SOME OBSERVATIONS ON THE PATHOGENESIS AND NATURAL HISTORY OF INTRACRANIAL ANEURYSMS

The purpose of this paper is to present an account of the development of intracranial aneurysms and to describe the way in which they grow and rupture. It is hoped that this account and the coloured illustrations which accompany it will be of interest and use to the clinicians and radiologists working in this field who cannot obtain such a good view of the lesions as can the pathologist. The observations which follow are based on the personal dissection, using a simple dissecting microscope, of 163 ruptured cerebral aneurysms and of some 40 unruptured aneurysms. The photographs have been made by using the macro-attachment for the Vicker's projection photomicrography equipment, with Kodak "ektachrome" as the colour film. The specimens, after careful cleaning under the dissecting microscope, were suspended across a metal ring by threads attached to the arteries and were illuminated by oblique incident beams from below, and the photographs taken at linear magnifications varying between three and eight times. Depth of focus was obtained by cutting down the lens aperture to f22 and increasing exposure time accordingly. This method of illumination may give an unpleasant irregular lighting to the background, but this aesthetic blemish is amply repaid by the detailed delineation of the contours of the subject which are obtained.

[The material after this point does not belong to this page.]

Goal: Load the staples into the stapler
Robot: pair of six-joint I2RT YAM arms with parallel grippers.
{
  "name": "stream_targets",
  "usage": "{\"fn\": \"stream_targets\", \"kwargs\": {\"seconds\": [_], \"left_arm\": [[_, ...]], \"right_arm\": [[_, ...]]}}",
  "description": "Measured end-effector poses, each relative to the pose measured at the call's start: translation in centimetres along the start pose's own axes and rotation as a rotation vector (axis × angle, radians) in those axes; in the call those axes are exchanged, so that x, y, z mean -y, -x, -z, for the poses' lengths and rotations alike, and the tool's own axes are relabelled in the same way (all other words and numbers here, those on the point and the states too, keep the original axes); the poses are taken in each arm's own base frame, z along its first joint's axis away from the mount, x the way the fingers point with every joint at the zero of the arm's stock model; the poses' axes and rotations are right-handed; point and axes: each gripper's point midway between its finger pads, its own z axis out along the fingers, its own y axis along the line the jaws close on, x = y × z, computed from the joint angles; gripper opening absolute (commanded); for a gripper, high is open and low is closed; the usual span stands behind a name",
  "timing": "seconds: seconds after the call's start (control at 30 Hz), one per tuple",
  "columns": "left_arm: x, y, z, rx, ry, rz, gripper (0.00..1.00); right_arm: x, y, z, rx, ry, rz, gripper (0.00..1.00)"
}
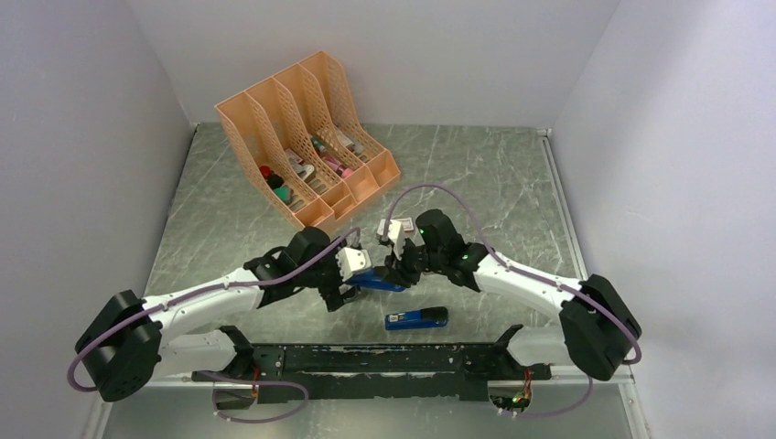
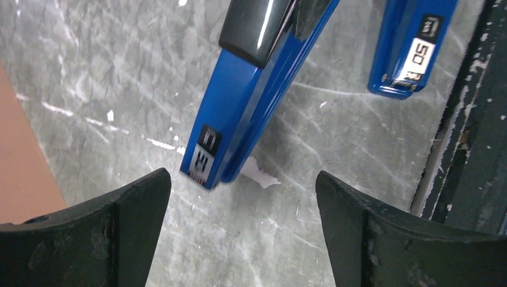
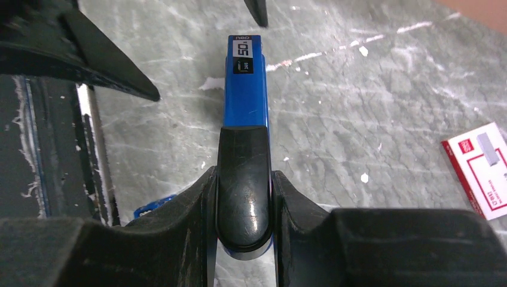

The aneurysms which form this series have all arisen in close relationship to the angles of branching and anastomosis in, or close to, the circle of Willis. The distribution of the ruptured aneurysms is listed in Table J. In 20 instances (1233% of the cases) a second unruptured aneurysm was present. Only with aneurysms arising in the angle between the posterior communicating artery and the internal carotid artery, which were four times more common on the right than on the left side, was any significant difference between the two sides found.